(Records drawn from a dataset)
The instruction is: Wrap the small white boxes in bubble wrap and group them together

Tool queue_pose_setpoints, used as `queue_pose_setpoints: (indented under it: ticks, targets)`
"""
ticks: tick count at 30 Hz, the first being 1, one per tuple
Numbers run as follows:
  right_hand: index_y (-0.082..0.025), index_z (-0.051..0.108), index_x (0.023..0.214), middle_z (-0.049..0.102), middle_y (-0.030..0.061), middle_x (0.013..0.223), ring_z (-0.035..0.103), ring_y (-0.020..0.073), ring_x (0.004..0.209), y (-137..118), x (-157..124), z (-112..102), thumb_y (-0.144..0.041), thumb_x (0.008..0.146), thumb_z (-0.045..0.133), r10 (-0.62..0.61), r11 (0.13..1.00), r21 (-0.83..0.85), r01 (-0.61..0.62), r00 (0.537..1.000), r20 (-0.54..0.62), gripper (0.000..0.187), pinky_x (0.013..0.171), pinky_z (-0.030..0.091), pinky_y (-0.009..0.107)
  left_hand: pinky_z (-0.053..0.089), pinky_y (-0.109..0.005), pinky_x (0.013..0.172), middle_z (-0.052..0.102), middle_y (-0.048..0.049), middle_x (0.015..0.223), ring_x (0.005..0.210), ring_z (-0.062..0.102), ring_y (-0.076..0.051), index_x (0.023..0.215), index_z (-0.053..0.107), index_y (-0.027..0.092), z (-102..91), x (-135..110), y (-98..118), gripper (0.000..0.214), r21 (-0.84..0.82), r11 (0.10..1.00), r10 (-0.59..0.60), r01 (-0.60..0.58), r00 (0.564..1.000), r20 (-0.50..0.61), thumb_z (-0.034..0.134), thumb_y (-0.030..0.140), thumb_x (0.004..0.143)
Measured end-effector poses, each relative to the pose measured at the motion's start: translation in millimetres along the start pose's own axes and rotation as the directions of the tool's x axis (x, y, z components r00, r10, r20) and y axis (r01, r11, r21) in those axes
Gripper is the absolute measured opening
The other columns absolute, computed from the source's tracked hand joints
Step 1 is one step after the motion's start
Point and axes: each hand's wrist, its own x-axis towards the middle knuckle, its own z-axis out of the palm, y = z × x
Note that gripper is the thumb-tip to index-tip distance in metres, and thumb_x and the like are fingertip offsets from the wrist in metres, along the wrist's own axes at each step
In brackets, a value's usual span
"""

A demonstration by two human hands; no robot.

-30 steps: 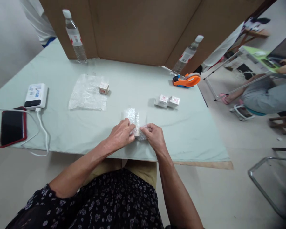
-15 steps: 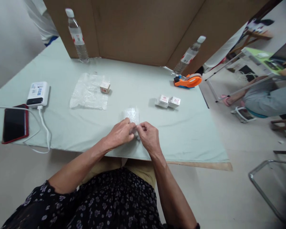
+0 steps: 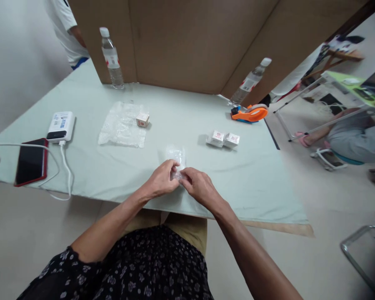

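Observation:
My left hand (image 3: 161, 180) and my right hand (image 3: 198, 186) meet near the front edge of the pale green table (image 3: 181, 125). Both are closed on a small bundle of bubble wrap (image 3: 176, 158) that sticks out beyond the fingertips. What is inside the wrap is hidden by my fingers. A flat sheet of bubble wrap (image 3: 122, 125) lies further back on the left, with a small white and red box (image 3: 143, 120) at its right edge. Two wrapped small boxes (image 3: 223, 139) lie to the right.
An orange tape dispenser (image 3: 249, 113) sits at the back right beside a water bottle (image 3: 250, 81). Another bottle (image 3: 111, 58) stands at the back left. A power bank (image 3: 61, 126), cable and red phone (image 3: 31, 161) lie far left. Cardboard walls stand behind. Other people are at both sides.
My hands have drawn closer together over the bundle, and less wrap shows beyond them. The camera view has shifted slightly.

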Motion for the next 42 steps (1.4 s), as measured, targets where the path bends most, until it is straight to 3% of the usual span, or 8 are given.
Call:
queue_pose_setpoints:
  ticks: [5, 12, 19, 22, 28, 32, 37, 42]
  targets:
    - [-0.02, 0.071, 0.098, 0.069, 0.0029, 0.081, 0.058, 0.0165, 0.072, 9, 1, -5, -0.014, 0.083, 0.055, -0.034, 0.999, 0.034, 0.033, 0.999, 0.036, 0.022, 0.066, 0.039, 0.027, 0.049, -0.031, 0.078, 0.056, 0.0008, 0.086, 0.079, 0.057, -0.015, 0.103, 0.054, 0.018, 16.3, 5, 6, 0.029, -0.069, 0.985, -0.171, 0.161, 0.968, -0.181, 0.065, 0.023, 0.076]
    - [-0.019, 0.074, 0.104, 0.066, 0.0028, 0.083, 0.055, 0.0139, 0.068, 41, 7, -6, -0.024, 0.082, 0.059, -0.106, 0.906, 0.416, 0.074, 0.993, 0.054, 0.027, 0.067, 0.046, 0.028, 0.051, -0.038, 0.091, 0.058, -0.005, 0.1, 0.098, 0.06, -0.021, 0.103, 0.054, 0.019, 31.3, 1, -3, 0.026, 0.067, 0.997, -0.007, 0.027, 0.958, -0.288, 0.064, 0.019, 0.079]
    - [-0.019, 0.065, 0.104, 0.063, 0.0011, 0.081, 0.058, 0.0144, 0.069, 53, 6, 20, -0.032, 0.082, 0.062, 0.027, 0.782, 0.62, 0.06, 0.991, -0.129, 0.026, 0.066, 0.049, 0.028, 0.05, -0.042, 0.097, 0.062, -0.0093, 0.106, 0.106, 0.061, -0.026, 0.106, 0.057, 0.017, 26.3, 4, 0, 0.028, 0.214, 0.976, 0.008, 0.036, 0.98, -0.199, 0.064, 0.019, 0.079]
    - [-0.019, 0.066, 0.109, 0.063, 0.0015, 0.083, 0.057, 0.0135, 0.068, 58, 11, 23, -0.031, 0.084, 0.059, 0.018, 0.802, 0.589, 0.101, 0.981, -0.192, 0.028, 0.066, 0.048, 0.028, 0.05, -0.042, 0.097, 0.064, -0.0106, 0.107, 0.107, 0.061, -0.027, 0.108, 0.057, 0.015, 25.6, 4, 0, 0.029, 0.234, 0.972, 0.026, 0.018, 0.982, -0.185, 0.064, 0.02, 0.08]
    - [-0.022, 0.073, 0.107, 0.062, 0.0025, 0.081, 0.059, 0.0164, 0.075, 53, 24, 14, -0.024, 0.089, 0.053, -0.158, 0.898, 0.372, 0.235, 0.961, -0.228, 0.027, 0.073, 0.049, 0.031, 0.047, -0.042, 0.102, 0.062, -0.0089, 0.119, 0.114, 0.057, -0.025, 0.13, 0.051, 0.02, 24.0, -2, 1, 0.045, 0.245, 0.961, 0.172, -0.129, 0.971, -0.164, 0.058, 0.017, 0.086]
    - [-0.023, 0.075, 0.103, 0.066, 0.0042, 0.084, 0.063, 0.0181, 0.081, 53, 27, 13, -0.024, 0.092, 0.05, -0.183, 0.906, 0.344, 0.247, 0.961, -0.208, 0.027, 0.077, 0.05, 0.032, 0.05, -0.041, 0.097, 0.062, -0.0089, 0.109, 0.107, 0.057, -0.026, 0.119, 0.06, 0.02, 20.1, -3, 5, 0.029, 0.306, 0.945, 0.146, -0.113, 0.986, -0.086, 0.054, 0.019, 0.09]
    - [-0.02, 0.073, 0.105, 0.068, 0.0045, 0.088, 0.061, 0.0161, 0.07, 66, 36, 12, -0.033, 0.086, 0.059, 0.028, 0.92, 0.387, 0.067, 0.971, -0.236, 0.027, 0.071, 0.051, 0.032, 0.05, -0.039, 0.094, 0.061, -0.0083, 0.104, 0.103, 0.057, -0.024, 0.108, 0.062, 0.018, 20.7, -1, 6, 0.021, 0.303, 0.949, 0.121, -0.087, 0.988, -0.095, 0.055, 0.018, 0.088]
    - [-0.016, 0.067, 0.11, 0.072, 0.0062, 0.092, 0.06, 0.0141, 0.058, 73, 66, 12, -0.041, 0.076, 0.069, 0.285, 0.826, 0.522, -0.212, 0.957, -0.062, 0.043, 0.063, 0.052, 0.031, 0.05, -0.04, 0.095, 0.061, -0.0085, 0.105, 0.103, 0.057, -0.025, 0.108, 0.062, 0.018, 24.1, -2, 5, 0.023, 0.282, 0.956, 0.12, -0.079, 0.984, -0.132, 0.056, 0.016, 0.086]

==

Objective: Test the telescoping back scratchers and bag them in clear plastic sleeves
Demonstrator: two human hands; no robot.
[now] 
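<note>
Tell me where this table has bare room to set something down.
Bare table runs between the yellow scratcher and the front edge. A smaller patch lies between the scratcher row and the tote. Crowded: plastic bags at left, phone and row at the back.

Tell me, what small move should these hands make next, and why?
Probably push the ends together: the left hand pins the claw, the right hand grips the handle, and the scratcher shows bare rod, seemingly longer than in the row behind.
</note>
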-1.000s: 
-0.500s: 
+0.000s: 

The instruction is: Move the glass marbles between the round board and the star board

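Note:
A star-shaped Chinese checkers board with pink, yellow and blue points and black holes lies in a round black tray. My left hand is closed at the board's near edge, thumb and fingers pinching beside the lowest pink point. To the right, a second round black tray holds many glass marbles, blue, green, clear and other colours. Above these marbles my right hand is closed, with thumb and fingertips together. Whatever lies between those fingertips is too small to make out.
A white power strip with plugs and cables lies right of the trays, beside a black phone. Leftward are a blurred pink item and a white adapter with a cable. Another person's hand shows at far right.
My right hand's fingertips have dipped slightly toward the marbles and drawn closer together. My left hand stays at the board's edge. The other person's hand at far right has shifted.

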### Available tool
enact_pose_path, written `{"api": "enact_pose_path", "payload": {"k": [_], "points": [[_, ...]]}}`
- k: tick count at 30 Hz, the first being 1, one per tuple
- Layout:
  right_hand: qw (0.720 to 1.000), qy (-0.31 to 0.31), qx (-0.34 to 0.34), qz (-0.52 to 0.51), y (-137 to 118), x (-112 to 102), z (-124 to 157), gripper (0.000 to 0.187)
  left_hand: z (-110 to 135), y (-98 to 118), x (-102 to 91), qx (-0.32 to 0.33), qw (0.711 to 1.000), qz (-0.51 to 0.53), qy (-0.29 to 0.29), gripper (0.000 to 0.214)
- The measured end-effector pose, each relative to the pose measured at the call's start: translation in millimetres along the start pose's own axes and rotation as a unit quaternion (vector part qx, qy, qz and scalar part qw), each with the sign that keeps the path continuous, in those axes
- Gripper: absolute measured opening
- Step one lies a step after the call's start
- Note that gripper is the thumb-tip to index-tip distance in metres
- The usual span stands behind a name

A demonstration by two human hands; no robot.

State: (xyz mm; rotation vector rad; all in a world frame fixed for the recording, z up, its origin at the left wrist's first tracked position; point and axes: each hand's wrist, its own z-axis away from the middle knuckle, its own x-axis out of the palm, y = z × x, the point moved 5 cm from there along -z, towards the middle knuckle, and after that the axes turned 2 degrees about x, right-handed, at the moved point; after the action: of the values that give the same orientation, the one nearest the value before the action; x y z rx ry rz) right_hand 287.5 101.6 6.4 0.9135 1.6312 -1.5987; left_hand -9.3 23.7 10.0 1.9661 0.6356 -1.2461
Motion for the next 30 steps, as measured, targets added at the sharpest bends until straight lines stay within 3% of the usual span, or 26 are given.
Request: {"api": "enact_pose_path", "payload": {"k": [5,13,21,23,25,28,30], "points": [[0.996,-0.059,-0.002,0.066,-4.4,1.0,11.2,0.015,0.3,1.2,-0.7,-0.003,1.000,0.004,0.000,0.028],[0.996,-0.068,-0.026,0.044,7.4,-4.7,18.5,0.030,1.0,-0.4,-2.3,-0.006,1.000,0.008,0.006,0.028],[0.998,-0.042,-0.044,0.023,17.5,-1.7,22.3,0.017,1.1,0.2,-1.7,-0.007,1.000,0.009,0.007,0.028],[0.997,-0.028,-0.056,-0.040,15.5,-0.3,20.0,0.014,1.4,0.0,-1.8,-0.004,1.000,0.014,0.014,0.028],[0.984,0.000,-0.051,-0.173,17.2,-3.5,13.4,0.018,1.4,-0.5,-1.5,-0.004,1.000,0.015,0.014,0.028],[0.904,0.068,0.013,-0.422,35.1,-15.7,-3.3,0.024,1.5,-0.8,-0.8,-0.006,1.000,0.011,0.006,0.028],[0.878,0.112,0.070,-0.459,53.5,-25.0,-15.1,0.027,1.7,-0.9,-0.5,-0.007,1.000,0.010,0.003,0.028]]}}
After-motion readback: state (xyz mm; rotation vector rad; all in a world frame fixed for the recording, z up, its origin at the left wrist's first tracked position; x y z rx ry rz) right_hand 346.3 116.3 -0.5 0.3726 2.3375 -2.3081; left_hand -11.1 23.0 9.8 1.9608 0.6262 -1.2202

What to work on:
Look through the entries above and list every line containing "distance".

Solution for this exercise:
Note that gripper is the thumb-tip to index-tip distance in metres, and thumb_x and the like are fingertip offsets from the wrist in metres, along the wrist's own axes at each step
- Note that gripper is the thumb-tip to index-tip distance in metres

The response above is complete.